Descripción de la empresa
Flagstar Bank, National Association operates within the United States financial landscape, delivering a comprehensive suite of banking products and services tailored to depositors and borrowers across the country. The institution functions as a regional banking entity within the broader Financial Services sector, a classification that typically implies a focus on local community needs while maintaining connectivity to national capital markets. As of the latest reporting period, the company demonstrates a substantial market capitalization of $5.43B, supported by an annual revenue stream of $1.88B and a workforce comprising 5,631 employees. These aggregate figures position Flagstar as a mid-to-large cap player within the Banks - Regional industry, indicating an established operational footprint capable of managing significant asset volumes and serving a diverse customer base.
Salud financiera
The bank reported revenue of $1.88B over the trailing twelve months, yet this income was insufficient to cover operating costs, resulting in a net income loss of $210,000,000 and an EBITDA figure that is currently unavailable in public filings.

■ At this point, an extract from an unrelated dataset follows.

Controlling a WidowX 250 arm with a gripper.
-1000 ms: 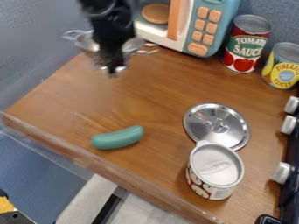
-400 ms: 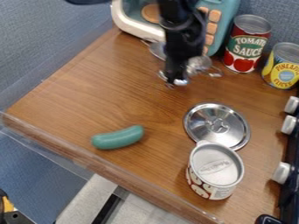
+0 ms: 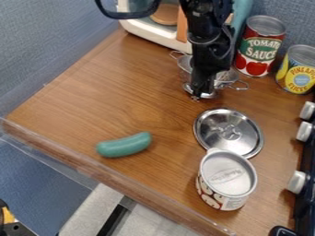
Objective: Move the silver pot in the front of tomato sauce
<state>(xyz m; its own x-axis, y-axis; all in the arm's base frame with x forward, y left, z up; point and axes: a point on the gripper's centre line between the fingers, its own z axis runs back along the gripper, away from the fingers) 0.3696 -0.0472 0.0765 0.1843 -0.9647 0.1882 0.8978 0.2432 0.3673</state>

The substantial disparity between the positive revenue figure and the significant negative net income reveals a cost structure where expenses, likely including loan loss provisions or interest expenses, have exceeded total earnings generation during this period. Regarding liquidity and cash management, the company holds $5.92B in cash reserves, though specific free cash flow data is not disclosed, which limits the immediate assessment of its day-to-day operational cash flexibility. Profitability analysis highlights a gross margin of 0.0%, which is standard for financial intermediaries that pass through interest costs, contrasted against an operating margin of 21.8% and a profit margin of -9.4%. The negative profit margin confirms that the company is currently burning cash on an accrual basis, while the strong operating margin suggests that core operational efficiencies remain intact despite the bottom-line loss. On the liability side, Flagstar carries $12.63B in total debt against $5.92B in cash, and while the debt-to-equity ratio is listed as N/A, the absolute debt load exceeds cash holdings by approximately $6.71B, indicating a leveraged balance sheet reliant on deposit funding and capital markets. Short-term liquidity is assessed via the current ratio, which is reported as N/A, meaning specific details on immediate current asset coverage of current liabilities are not publicly quantified in the provided dataset. Finally, the Return on Equity stands at -2.2% and the Return on Assets at -0.2%, metrics that indicate that management has not been effective in generating positive returns on shareholders' capital or the total asset base during the reporting period.
Evaluación de valoración
Valuation multiples for the stock show a Forward P/E of 7.93, whereas the Trailing Twelve Months P/E is N/A due to the reported net losses. The absence of a trailing P/E compared to the existence of a forward P/E implies that the market is pricing the stock based on anticipated future earnings recovery rather than current profitability performance. The Price to Book ratio is 0.71, a figure that indicates the stock is trading at a significant discount to its tangible book value, suggesting the market perceives elevated risks or potential undervaluation relative to the net assets. Alternative valuation metrics such as the Price to Sales ratio of 2.89 and the EV/EBITDA ratio, which is N/A, provide context for valuation when traditional earnings-based measures fail due to negative income statements. The stock price has fluctuated between a 52-week low of $9.64 and a 52-week high of $14.54, placing the current market price somewhere within this historical volatility range. The Beta coefficient is recorded at 1.08, which signifies that the stock's price volatility is slightly higher than the broader market average, meaning it tends to move with greater intensity than the overall market index during periods of fluctuation.
Growth & Income
Revenue growth for the year over year stands at 15.4%, demonstrating a strong expansion in top-line business, while earnings growth is N/A due to the absence of positive net income in the current fiscal period. Since earnings are negative, the standard comparison of earnings growth versus revenue growth cannot be calculated in a traditional sense, but the 15.4% revenue increase suggests the business model is expanding despite the current profitability challenge. The company offers a dividend yield of 0.3% with a payout ratio of 21.0%, indicating that it distributes a small fraction of its negative earnings, a practice that warrants scrutiny regarding sustainability given the net income loss. Given the negative net income of $210,000,000, the ability to sustain a positive payout ratio is questionable, as distributing cash from a loss-making operation depletes reserves rather than returning shareholder value from profits. The overall growth and income profile presents a dichotomy of robust top-line expansion alongside significant profitability pressures and a dividend policy that operates in the context of financial losses.